MANIFESTO

#63

CHANGE OF SPACE

SHAPES OF SUBTLE PROVOCATION

2023.03.27

HELMUT NEWTON. LEGACY 

 

Palazzo Reale in Milan hosts the first Italian stage on the international tour of the Legacy exhibition dedicated to Helmut Newton, a revolutionary photographer who transformed fashion into art through his shots.

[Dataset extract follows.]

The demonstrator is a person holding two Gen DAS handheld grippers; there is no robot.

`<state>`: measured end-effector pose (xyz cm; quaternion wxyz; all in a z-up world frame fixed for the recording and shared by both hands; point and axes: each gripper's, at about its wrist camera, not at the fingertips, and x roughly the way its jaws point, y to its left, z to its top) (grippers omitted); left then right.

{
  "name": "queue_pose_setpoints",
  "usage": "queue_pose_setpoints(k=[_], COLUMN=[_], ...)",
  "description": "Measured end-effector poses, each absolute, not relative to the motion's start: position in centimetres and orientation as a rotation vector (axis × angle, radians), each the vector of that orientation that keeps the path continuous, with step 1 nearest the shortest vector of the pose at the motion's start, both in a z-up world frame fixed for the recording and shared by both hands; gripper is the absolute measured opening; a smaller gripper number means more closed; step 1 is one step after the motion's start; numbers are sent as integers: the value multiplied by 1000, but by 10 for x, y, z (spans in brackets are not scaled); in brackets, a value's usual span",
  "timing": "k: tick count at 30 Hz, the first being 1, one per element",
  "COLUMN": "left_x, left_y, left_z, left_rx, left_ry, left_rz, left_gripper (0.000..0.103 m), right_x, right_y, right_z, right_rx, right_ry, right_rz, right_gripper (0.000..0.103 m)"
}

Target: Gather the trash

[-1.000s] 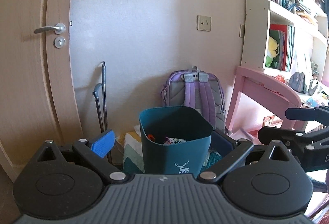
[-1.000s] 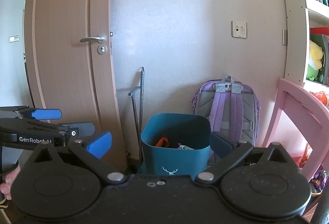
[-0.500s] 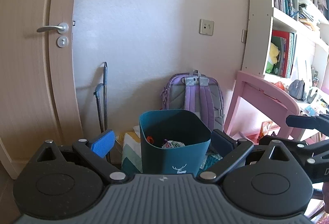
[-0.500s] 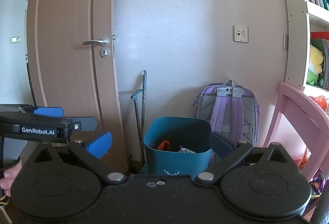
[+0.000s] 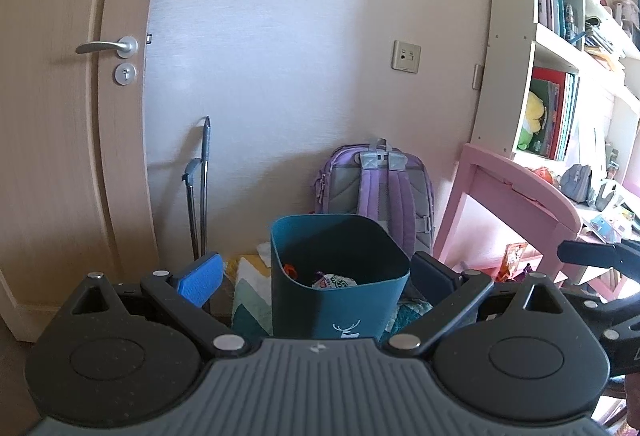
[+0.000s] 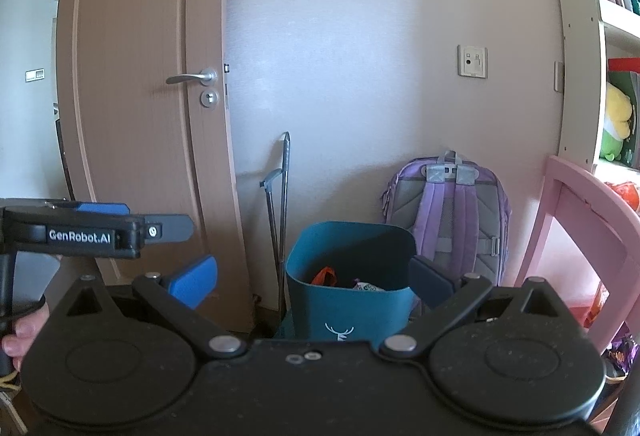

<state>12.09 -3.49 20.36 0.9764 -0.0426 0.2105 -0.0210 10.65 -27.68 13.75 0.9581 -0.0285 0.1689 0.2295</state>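
Note:
A teal bin (image 5: 340, 312) with a white deer mark stands on the floor by the wall. Inside it lie an orange scrap (image 5: 290, 270) and a white-green wrapper (image 5: 334, 281). My left gripper (image 5: 316, 276) is open in front of the bin and above it, with nothing between its pads. In the right wrist view the same bin (image 6: 348, 312) holds the orange scrap (image 6: 325, 276) and the wrapper (image 6: 366, 287). My right gripper (image 6: 313, 279) is also open and empty. The left gripper (image 6: 152, 220) shows side-on at the left, held by a hand (image 6: 20, 332).
A purple backpack (image 5: 384, 188) leans on the wall behind the bin. A pink chair (image 5: 516, 188) and a bookshelf (image 5: 552, 84) stand to the right. To the left are a closed wooden door (image 5: 60, 136) and a metal trolley handle (image 5: 204, 180). Folded cloth (image 5: 248, 288) lies beside the bin.
Both views have drifted slightly back and up, so the bin sits a little lower in the right wrist view. Both grippers have stayed open and empty.

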Motion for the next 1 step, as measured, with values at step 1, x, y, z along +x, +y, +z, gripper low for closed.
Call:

Helmut Newton calls himself a revolutionary since he anticipated cultural and social trends that spread in the years that followed: his broad, rich and systematic vision contributed to define our visual culture as well through provocative and innovative shots that codified new languages and transformed the representation of fashion into true art. His inimitable and unrepeatable style, visible in each of his images, still shakes the fashion image today, creating new trends traceable in contemporary art. Palazzo Reale explores his persona and his character through a retrospective, Helmut Newton. Legacy, that investigates his iconic shots and multiple collaborations with subjects in fashion, film, and art related to him. The exhibition’s curator, Matthias Harder, describes him as difficult to frame as his work is so prestigious and emblematic that any analysis remains a superficial response, never managing to reach the full depth of his projects: he was not merely a provocateur, as his nickname “the King of Kink” suggests, or merely the master of the female nude, but his figure is discussed touching on a much broader context as he was able to reinvent the total language of photography, daring something no one had done before in the commercial photography.

HELMUT NEWTON, RUE AUBRIOT. YVES SAINT LAURENT, FRENCH VOGUE. PARIS, 1975.

“One must always live up to one’s bad reputation.”

 – Helmut Newton

HELMUT NEWTON, AMICA. MILANO, 1982.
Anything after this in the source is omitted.